18.7% of Type 2 Diabetics Being Given Risky Treatment

According to a study published in JAMA Internal Medicine, 18.7 percent of type 2 diabetics were at risk for adverse effects due to the intensity of the treatment option given by their healthcare provider.

A new study of adults with type 2 diabetes suggests more than 25 percent received intensive glucose-lowering therapy, including 18.7 percent who were at risk for treatment-related adverse effects because of advanced age and co-existing illnesses, according to a new study published online by JAMA Internal Medicine.
Treatment Risk for Many with Type 2 Diabetes
Clinical guidelines recommend a target hemoglobin A1c level less than 7.0 percent for most nonpregnant adults with type 2 diabetes.

Patients with advanced age, a limited life expectancy and complex health problems likely will not benefit from tight glycemic control and could actually be harmed.

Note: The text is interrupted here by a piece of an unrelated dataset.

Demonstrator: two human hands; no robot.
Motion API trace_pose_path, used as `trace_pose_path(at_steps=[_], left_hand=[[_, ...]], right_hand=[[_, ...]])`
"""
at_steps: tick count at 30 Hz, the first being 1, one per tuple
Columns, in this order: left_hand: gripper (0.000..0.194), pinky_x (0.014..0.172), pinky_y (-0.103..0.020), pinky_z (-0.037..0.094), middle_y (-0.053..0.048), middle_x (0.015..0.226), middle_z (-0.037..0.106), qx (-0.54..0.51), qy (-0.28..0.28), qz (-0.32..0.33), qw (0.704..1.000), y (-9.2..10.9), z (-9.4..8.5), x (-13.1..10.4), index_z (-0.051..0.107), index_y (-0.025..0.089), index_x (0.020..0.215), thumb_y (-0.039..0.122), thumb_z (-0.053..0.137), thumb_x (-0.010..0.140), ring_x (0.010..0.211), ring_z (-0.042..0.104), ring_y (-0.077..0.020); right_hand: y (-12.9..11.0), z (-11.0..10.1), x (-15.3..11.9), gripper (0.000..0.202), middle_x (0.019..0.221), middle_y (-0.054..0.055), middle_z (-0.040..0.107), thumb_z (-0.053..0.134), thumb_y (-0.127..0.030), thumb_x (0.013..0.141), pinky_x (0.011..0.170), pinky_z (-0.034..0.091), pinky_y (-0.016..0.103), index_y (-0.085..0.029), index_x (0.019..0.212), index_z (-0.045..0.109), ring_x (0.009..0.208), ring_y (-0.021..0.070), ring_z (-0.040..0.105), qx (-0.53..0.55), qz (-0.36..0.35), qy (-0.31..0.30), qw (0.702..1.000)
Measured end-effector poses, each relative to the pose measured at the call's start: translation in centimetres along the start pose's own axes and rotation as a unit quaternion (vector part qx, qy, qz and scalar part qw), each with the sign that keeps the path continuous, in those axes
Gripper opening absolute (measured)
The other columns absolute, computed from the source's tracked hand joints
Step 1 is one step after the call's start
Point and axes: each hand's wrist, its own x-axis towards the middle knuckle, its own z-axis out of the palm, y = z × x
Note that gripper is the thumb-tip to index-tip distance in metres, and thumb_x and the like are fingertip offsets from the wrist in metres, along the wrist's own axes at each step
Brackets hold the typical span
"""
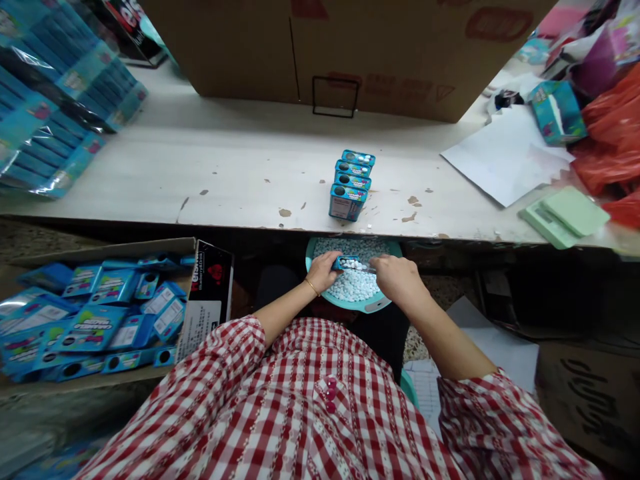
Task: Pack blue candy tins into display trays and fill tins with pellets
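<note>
My left hand (323,273) is closed around a small blue candy box (346,262), held over a turquoise basin (368,307). The basin is full of small white candies (356,287). My right hand (400,279) is closed on the handle of a small scoop (369,269), mostly hidden by the fingers. White candies lie at the box's opening, between the two hands. On the white table ahead, several filled-looking blue candy boxes (349,202) stand in a row, one behind another.
A carton (185,320) of loose blue boxes sits at my left. Wrapped stacks of blue boxes (75,80) occupy the table's left. A large cardboard box (250,53) stands at the back. To the right are white paper (505,157), a green scale (565,217) and a red plastic bag (615,127).
</note>
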Motion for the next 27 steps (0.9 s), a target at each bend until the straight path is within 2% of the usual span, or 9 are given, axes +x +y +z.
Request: trace_pose_path(at_steps=[8, 11, 13, 15, 18, 20, 23, 25, 27], left_hand=[[0.039, 0.090, -0.038, 0.042, -0.008, 0.108, 0.059, 0.002, -0.010, 0.009, 1.000, 0.5, -0.2, 0.1, 0.054, 0.018, 0.108, 0.019, 0.062, 0.070, 0.101, 0.054, -0.0243], [0.038, 0.091, -0.037, 0.041, -0.006, 0.107, 0.059, -0.027, 0.000, 0.002, 1.000, 0.2, -0.1, 0.1, 0.055, 0.019, 0.106, 0.018, 0.063, 0.069, 0.101, 0.055, -0.0232], [0.039, 0.089, -0.035, 0.043, -0.004, 0.102, 0.060, -0.078, 0.024, -0.036, 0.996, -0.5, -0.1, 0.0, 0.053, 0.020, 0.105, 0.019, 0.065, 0.067, 0.097, 0.056, -0.0210], [0.042, 0.086, -0.033, 0.045, -0.002, 0.095, 0.060, -0.143, 0.054, -0.090, 0.984, -1.5, -0.3, 0.0, 0.051, 0.019, 0.105, 0.023, 0.066, 0.067, 0.091, 0.058, -0.0189], [0.043, 0.082, -0.033, 0.047, -0.001, 0.088, 0.060, -0.230, 0.077, -0.153, 0.958, -3.1, -0.2, 0.2, 0.047, 0.018, 0.104, 0.027, 0.067, 0.067, 0.084, 0.059, -0.0169], [0.040, 0.082, -0.033, 0.048, -0.001, 0.087, 0.060, -0.284, 0.080, -0.192, 0.936, -3.7, 0.3, 0.5, 0.046, 0.018, 0.100, 0.028, 0.068, 0.067, 0.083, 0.059, -0.0162], [0.036, 0.081, -0.034, 0.049, -0.002, 0.087, 0.060, -0.379, 0.070, -0.257, 0.886, -3.8, 1.7, 1.0, 0.044, 0.018, 0.092, 0.027, 0.069, 0.067, 0.082, 0.060, -0.0145], [0.038, 0.082, -0.035, 0.049, -0.002, 0.089, 0.060, -0.431, 0.065, -0.270, 0.858, -3.4, 2.6, 1.1, 0.043, 0.018, 0.091, 0.027, 0.070, 0.066, 0.082, 0.059, -0.0139], [0.041, 0.083, -0.036, 0.048, -0.002, 0.090, 0.060, -0.461, 0.061, -0.255, 0.848, -3.0, 2.8, 0.8, 0.043, 0.018, 0.092, 0.029, 0.071, 0.064, 0.083, 0.059, -0.0141]], right_hand=[[-1.1, -0.6, 0.3, 0.034, 0.094, 0.013, 0.065, 0.032, -0.014, 0.086, 0.070, 0.046, 0.027, -0.015, 0.096, 0.064, 0.085, 0.0223, 0.064, -0.003, -0.011, 0.002, 1.000], [-0.3, -0.3, -0.2, 0.033, 0.093, 0.012, 0.065, 0.031, -0.014, 0.086, 0.069, 0.046, 0.028, -0.016, 0.095, 0.063, 0.083, 0.0225, 0.064, -0.005, -0.010, 0.012, 1.000], [1.2, 0.4, -0.6, 0.032, 0.095, 0.011, 0.065, 0.033, -0.014, 0.085, 0.068, 0.046, 0.029, -0.019, 0.099, 0.061, 0.083, 0.0218, 0.064, -0.001, 0.009, 0.024, 1.000], [2.9, 2.1, -0.5, 0.034, 0.100, 0.010, 0.064, 0.034, -0.014, 0.084, 0.069, 0.046, 0.029, -0.023, 0.107, 0.058, 0.084, 0.0207, 0.064, 0.004, 0.044, 0.023, 0.999], [4.1, 6.2, 0.9, 0.038, 0.103, 0.012, 0.063, 0.031, -0.013, 0.085, 0.071, 0.046, 0.030, -0.022, 0.113, 0.055, 0.086, 0.0207, 0.064, 0.031, 0.088, -0.009, 0.996], [3.3, 9.3, 2.5, 0.040, 0.103, 0.012, 0.063, 0.027, -0.011, 0.086, 0.072, 0.046, 0.031, -0.019, 0.115, 0.054, 0.088, 0.0208, 0.063, 0.071, 0.102, -0.027, 0.992], [0.5, 12.9, 5.2, 0.044, 0.105, 0.010, 0.063, 0.026, -0.010, 0.086, 0.074, 0.045, 0.027, -0.021, 0.120, 0.050, 0.093, 0.0182, 0.062, 0.120, 0.111, -0.029, 0.986], [-1.0, 14.3, 6.6, 0.043, 0.106, 0.009, 0.063, 0.027, -0.012, 0.087, 0.073, 0.045, 0.026, -0.023, 0.121, 0.050, 0.095, 0.0183, 0.061, 0.157, 0.119, -0.018, 0.980], [-1.7, 15.1, 7.5, 0.040, 0.106, 0.008, 0.064, 0.027, -0.018, 0.088, 0.073, 0.045, 0.026, -0.024, 0.118, 0.053, 0.096, 0.0204, 0.060, 0.220, 0.123, 0.005, 0.968]])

Rozalina G. McCoy, M.D., of Mayo Clinic, Rochester, Minn., and coauthors used an administrative claims data in their study of 31,542 adults to examine the association and frequency of intensive glucose-lowering treatment and severe hypoglycemia (abnormally low blood glucose) in adults with type 2 diabetes who were not using insulin.

In total, 8,048 (25.5 percent) patients were treated intensively, including 7,317 patients (26.5 percent) with low clinical complexity and 731 patients (18.7 percent) with high clinical complexity.

The intensive treatment of patients with high clinical complexity because of age (75 or older), other medical conditions, or both, increased the incidence of severe hypoglycemia from 1.7 percent to 3 percent, according to the results.

“Individualized assessment of clinical complexity, in addition to careful consideration of likely risks and benefits of intensive glucose-lowering therapy, is therefore an important part of patient-centered diabetes management,” the authors conclude.

Full study: Intensive treatment, severe hypoglycemia in adults with type 2 diabetes

Source: The JAMA Network Journals
Journal: JAMA Internal Medicine

1 COMMENT

  1. It would seem this is a very short sighted study. To be a better study and truly valid the groups being studied should have been broken up into those who do not have cognitive problems or other dementias. Those who are physically able to participate in any activity compared with others in their age group should be trialed. This is a very incomplete study and not applicable to those who are on intensive therapy. There are many cases of structured therapy using Insulin in an Insulin pump that will control the spikes and keep a fairly level blood glucose. Avoidance of highs and lows can be controlled and the patient can live a quality life. Even the patient who needs Surgical intervention or other procedures heal as well as a non-Diabetic when well controlled.
    Real care and therapy is called for when the elderly patient can show that they are as able as
    anyone else to use the pump properly and care for their disease and control it.
    Don’t bury the over 70 Diabetic before their time. They can be very productive citizens and give
    much back to this society. Should we advise all the over 70 Diabetics to never buy green bananas?